BACKGROUND OF THE INVENTION
1. Technical Field
The present invention relates to a text-to-speech (TTS) processing
apparatus, and more particularly, to a multiple language text-to-speech
processing apparatus capable of processing texts expressed in multiple
languages of many countries, and a method thereof.
2. Related Art
A text-to-speech device is a device which is able to detect words and then
convert the words into audible sounds corresponding to those words. In
other words, a text-to-speech device is able to detect text, such as text
appearing in a book or on a computer display, and then output audible
speech sounds corresponding to the detected text. Thus, the device is
known as a "text-to-speech" device.
Exemplars of recent efforts in the art include U.S. Pat. No. 5,751,906 for
a Method for Synthesizing Speech from Text and for Spelling All or
Portions of the Text by Analogy issued to Silverman, U.S. Pat. No.
5,758,320 for Method and Apparatus for Text-to-voice Audio Output with
Accent Control and Improved Phrase Control issued to Asano, U.S. Pat. No.
5,774,854 for a Text to Speech System issued to Sharman, U.S. Pat. No.
4,631,748 for an Electronic Handheld Translator Having Miniature
Electronic Speech Synthesis Chip issued to Breedlove et al., U.S. Pat. No.
5,668,926 for Method and Apparatus for Converting Text into Audible
Signals Using a Neural Network issued to Karaali et al., U.S. Pat. No.

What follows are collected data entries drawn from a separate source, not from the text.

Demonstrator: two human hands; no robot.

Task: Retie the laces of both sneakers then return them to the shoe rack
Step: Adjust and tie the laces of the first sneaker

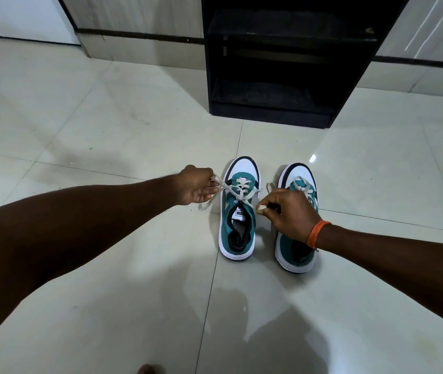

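Note:
Two teal-and-white sneakers stand side by side on the tiled floor, toes pointing away from me. On the left sneaker (239, 211) the white lace (237, 191) is stretched out to both sides. My left hand (196, 188) pinches a lace loop just left of that shoe. My right hand (287, 214) pinches the other lace end at its fingertips, right of the tongue, and partly covers the right sneaker (297, 247). An orange band circles my right wrist. The black shoe rack (277, 114) stands on the floor behind the sneakers, its shelves bare.
Glossy pale floor tiles (107, 147) spread all around the sneakers. A wall with a dark skirting strip (139, 36) runs behind the rack. A toe tip (147, 369) shows at the bottom edge of the view.

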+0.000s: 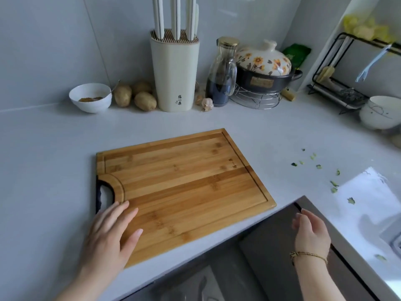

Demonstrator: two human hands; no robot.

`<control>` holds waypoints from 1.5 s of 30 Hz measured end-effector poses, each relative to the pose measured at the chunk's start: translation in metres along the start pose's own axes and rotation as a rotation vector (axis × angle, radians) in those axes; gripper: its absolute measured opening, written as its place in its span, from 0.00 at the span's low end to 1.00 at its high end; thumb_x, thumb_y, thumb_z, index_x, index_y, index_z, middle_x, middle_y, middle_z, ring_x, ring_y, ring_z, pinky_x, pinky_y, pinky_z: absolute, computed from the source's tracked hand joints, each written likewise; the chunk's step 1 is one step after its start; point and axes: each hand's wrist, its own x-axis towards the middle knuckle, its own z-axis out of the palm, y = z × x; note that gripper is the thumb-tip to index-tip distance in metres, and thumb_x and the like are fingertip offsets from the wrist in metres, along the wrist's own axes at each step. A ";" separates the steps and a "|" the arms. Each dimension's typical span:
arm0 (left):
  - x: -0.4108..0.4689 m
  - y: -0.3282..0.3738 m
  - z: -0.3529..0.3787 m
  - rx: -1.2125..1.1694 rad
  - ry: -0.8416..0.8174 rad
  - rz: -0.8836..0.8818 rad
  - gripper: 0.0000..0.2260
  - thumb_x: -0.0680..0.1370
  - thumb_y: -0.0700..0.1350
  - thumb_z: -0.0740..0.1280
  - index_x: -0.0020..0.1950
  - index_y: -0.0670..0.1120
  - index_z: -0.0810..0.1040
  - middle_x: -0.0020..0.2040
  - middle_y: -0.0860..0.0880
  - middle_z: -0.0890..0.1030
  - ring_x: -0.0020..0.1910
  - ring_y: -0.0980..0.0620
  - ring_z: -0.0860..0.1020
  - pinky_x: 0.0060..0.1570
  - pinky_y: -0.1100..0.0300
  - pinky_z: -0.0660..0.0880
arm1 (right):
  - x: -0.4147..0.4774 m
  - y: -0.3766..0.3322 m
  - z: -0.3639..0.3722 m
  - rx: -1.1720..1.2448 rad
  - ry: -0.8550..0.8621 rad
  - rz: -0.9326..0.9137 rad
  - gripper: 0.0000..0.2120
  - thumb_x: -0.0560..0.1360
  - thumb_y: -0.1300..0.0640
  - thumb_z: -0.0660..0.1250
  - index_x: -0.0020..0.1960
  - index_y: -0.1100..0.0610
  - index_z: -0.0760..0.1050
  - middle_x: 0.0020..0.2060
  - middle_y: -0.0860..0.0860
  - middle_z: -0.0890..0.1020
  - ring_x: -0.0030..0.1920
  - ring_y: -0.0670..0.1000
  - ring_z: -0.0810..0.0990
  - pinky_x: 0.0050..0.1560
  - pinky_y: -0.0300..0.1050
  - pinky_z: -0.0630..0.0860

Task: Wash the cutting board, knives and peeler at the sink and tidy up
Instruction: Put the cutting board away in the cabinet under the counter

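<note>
Pale grey worktop (54,148) under grey wall tiles, bamboo cutting board (184,181) lying flat. Left hand (108,237) spread open on the board's near corner (beside its handle cutout). Right hand (310,233) loosely open, empty, off the edge.

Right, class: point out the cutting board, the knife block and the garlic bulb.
cutting board (184,187): head view, middle of its bare wooden top.
knife block (174,77): head view, front of its cream body.
garlic bulb (207,103): head view, its rounded side.
</note>
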 end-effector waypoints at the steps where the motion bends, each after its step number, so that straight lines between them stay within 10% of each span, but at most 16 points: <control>1: -0.008 -0.002 -0.002 0.007 -0.019 0.002 0.36 0.79 0.62 0.45 0.49 0.36 0.82 0.52 0.36 0.81 0.56 0.45 0.69 0.62 0.58 0.60 | -0.006 0.011 -0.001 0.157 -0.004 0.174 0.15 0.79 0.62 0.56 0.63 0.66 0.70 0.42 0.54 0.78 0.40 0.52 0.76 0.37 0.35 0.77; 6: -0.033 -0.003 0.005 0.001 0.063 -0.001 0.35 0.80 0.59 0.45 0.51 0.33 0.80 0.53 0.32 0.79 0.57 0.43 0.67 0.65 0.63 0.56 | -0.056 0.046 0.017 0.415 -0.398 0.699 0.17 0.79 0.65 0.54 0.65 0.70 0.66 0.41 0.60 0.76 0.41 0.58 0.75 0.32 0.40 0.79; 18: -0.035 0.000 0.015 0.063 0.136 -0.072 0.24 0.74 0.49 0.53 0.54 0.34 0.80 0.57 0.34 0.78 0.57 0.33 0.76 0.56 0.42 0.70 | -0.110 0.065 0.054 0.695 -0.597 0.852 0.21 0.80 0.64 0.44 0.72 0.66 0.57 0.70 0.63 0.63 0.70 0.62 0.64 0.68 0.51 0.62; 24: -0.034 -0.002 0.012 0.046 0.114 -0.064 0.23 0.74 0.49 0.54 0.54 0.34 0.80 0.57 0.34 0.78 0.57 0.33 0.76 0.59 0.48 0.69 | -0.125 0.070 0.080 0.799 -0.600 0.875 0.15 0.77 0.63 0.47 0.45 0.62 0.72 0.44 0.57 0.77 0.45 0.55 0.77 0.50 0.48 0.73; 30: -0.034 -0.001 0.006 -0.008 0.035 -0.102 0.26 0.74 0.53 0.53 0.56 0.35 0.79 0.59 0.35 0.77 0.60 0.34 0.74 0.61 0.47 0.67 | -0.132 0.077 0.074 0.886 -0.611 0.888 0.20 0.78 0.59 0.44 0.63 0.62 0.68 0.62 0.61 0.73 0.59 0.59 0.74 0.60 0.50 0.69; 39: -0.035 0.004 -0.002 -0.019 -0.069 -0.142 0.33 0.72 0.58 0.49 0.60 0.36 0.77 0.64 0.35 0.74 0.66 0.35 0.69 0.65 0.43 0.63 | -0.141 0.077 0.030 0.688 -0.544 0.822 0.25 0.80 0.48 0.52 0.72 0.60 0.58 0.67 0.65 0.66 0.70 0.63 0.62 0.67 0.53 0.63; 45: -0.042 0.012 -0.008 0.137 -0.124 0.083 0.35 0.78 0.63 0.44 0.55 0.37 0.80 0.59 0.34 0.77 0.62 0.41 0.66 0.71 0.58 0.44 | -0.141 0.107 -0.016 -0.064 -0.403 0.305 0.33 0.73 0.60 0.68 0.72 0.53 0.55 0.62 0.56 0.72 0.54 0.55 0.75 0.58 0.48 0.73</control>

5,765,131 for a Language Translation System and Method issued to
Stentiford ct al., U.S. Pat. No. 5,493,606 for a Multi-lingual Prompt
Management System for a Network Applications Platform issued to Osder et
al., and U.S. Pat. No. 5,463,713 for a Synthesis of Speech from Text
issued to Hasegawa.
While these recent efforts provide advantages, I note that they fail to
adequately provide a text-to-speech system which is able to generate
speech for text when the text appears in several different languages.
SUMMARY OF THE INVENTION
To solve the above problem, it is an objective of the present invention to
provide a multiple language text-to-speech (TTS) apparatus capable of
generating appropriate sound with respect to a multiple language text, and
a method thereof.
According to an aspect of the above objective, there is provided a multiple
language text-to-speech (TTS) processing apparatus comprising: a multiple
language processing portion for receiving a multiple language text and
dividing the input text into sub-texts according to language; a
text-to-speech engine portion having a plurality of test-to-speech
engines, one for each language, for converting the sub-texts divided by
the multiple language processing portion into audio wave data; an audio
processor for converting the audio wave data converted by the
text-to-speech engine portion into an analog audio signal; and a speaker
for converting the analog audio signal converted by the audio processor
into sound and outputting the sound.
According to another aspect of the above objective, there is provided a
multiple language text-to-speech (TTS) processing method for converting a
multiple language text into sound, comprising the steps of: (a) checking
characters of an input multiple language text one by one until a character
of a different language from the character under process is found; (b)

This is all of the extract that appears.